Imagem em destaque: Ilustração digital da Neisseria meningitis

O que é a meningite bacteriana Aguda?

  • Meningite Bacteriana Aguda (MBA) é definida como uma emergência neurológica, ameaçadora à vida, que decorre da infecção bacteriana, resultando em inflamação das meninges
  • Antigamente predominava nas crianças, porém nos últimos anos vem acometendo predominantemente a população adulta
  • A mudança da faixa etária acometida decorre da vacinação em massa da população pediátrica

Quais bactérias causam meningite?

  • É mais comumente causada pelo Streptococcus pneumoniae (50%) e Neisseria meningitis (30%)
  • A Listeria monocytogenes é responsável por cerca de 5% dos casos e é mais comum nos imunocomprometidos e pessoas com mais de 50 anos
  • Na população que recebeu abordagem neurocirúrgica, os patógenos predominantes são: pneumoniae, S. aureus, Staphylococcus Coagulase Negativo (incluindo cepas resistentes a meticilina/oxacilina) e bacilos Gram negativo (especialmente enterobactérias)
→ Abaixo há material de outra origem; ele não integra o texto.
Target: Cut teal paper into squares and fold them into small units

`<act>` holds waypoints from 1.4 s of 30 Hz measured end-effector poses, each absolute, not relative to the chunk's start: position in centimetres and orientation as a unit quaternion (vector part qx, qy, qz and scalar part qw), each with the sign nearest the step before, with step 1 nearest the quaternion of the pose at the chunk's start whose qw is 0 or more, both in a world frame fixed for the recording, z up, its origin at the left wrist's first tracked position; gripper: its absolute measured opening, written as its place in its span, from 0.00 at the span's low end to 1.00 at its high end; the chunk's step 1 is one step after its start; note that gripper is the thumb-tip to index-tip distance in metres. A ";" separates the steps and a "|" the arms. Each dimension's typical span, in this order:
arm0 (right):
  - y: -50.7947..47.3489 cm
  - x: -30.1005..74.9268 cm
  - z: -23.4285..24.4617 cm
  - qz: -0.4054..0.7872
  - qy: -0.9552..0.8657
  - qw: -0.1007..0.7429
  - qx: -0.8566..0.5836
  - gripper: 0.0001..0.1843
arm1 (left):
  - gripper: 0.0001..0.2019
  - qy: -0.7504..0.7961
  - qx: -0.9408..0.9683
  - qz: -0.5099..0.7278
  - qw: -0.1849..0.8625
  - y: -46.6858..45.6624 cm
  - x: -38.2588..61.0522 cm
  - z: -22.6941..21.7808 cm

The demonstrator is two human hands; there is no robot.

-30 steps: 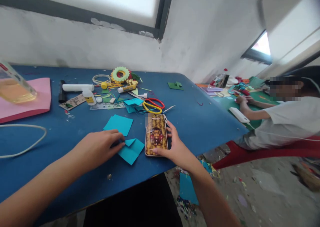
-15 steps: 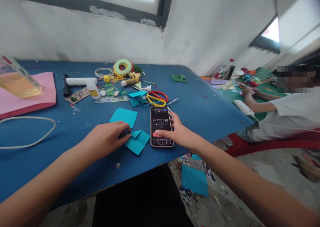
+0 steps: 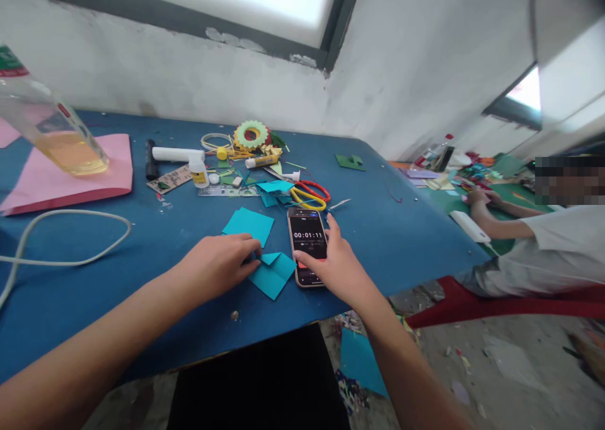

Quem tem mais risco de adquirir essa infecção?

  • Os principais fatores de risco para adquirir meningite bacteriana são:
    • Imunossupressão
    • Idade avançada
    • Abordagem neurocirúrgica prévia
    • Infecções próximas às meninges (e.g. otite, mastoidite, sinusite)
    • Morar em ambiente com aglomeração de pessoas (e.g. acampamento militar, dormitórios colegiais)

Como a meningite se desenvolve e quais as consequências disso?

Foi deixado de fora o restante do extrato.